Wenn Sie mit Statistiken arbeiten, sollten Sie wissen, ob die von Ihnen betrachteten Daten nominal oder ordinal sind, da diese Informationen Ihnen bei der Entscheidung helfen, wie Sie die Daten verwenden. Ein Statistiker kann bestimmen, welche statistische Analyse auf einen Datensatz angewendet werden soll, basierend darauf, ob er nominal oder ordinal ist. Arten der Kennzeichnung von Daten in Statistiken werden als "Skalen" bezeichnet. zusammen mit nominalen und ordinalen Skalen sind Intervall- und Verhältnisskalen.

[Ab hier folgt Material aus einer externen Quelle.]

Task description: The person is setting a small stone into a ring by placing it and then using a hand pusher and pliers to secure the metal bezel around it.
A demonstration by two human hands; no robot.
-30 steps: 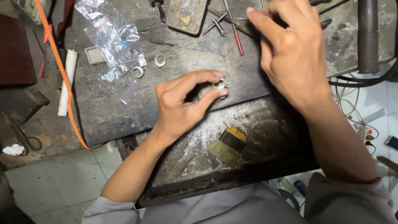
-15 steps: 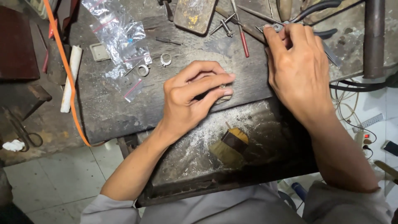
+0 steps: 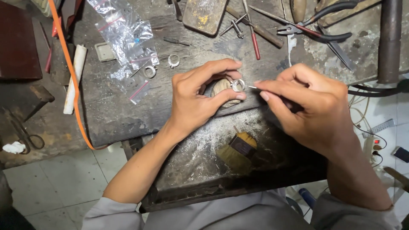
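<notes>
Ring, a small stiff silver band, looks light and slippery; the left hand pinches its rim against a wooden peg on the counter. From 3 o'clock, the right hand pinches a thin tool.

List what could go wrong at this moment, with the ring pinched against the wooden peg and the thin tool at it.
The left hand pinches the small silver ring with fingertips only, so it could slip or spring away into the filings in the tray below. The right hand aims a thin tool tip close to the left thumb; a slip might prick it. Loose rings lying near the plastic bags could get knocked off.
</notes>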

Wie Nominal- und Ordinaldaten ähnlich sind

Daten können entweder numerisch oder kategorial sein, und sowohl nominale als auch ordinale Daten werden als kategorial klassifiziert. Kategoriale Daten können gezählt, gruppiert und manchmal in der Reihenfolge ihrer Wichtigkeit geordnet werden. Numerische Daten können gemessen werden. Mit kategorialen Daten können Ereignisse oder Informationen in Gruppen eingeteilt werden, um ein Gefühl für Ordnung oder Verständnis zu vermitteln.